_Your instructions_
What is the number of lines below that hold "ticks"? Answer with that number only.

_Exercise data_
*** Begin section ***

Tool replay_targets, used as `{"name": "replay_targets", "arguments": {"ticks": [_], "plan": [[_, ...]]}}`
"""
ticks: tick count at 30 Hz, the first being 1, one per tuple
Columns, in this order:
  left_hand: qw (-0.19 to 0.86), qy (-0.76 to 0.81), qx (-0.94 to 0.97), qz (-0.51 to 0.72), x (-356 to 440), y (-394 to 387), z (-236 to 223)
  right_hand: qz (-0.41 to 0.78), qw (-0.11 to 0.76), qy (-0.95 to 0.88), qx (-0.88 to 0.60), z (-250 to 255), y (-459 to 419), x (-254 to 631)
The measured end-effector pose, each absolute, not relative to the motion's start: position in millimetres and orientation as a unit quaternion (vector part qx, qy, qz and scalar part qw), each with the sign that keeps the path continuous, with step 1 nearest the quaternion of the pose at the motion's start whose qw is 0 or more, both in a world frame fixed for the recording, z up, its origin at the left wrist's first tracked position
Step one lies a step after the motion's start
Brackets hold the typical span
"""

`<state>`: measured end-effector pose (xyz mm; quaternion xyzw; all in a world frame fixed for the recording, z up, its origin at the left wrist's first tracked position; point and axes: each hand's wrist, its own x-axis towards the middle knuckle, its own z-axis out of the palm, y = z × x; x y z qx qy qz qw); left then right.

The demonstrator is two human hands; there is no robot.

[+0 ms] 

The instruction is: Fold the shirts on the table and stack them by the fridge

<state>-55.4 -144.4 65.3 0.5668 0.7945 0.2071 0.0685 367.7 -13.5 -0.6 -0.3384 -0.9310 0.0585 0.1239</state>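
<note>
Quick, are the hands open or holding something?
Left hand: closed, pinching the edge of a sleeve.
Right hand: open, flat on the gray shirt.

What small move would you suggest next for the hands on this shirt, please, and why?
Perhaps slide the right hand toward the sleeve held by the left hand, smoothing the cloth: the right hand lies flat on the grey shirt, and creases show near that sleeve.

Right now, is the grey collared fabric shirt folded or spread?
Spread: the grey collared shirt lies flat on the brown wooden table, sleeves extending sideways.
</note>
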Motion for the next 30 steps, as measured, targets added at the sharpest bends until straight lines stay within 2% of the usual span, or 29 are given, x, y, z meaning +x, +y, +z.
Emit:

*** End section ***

_Answer below_
2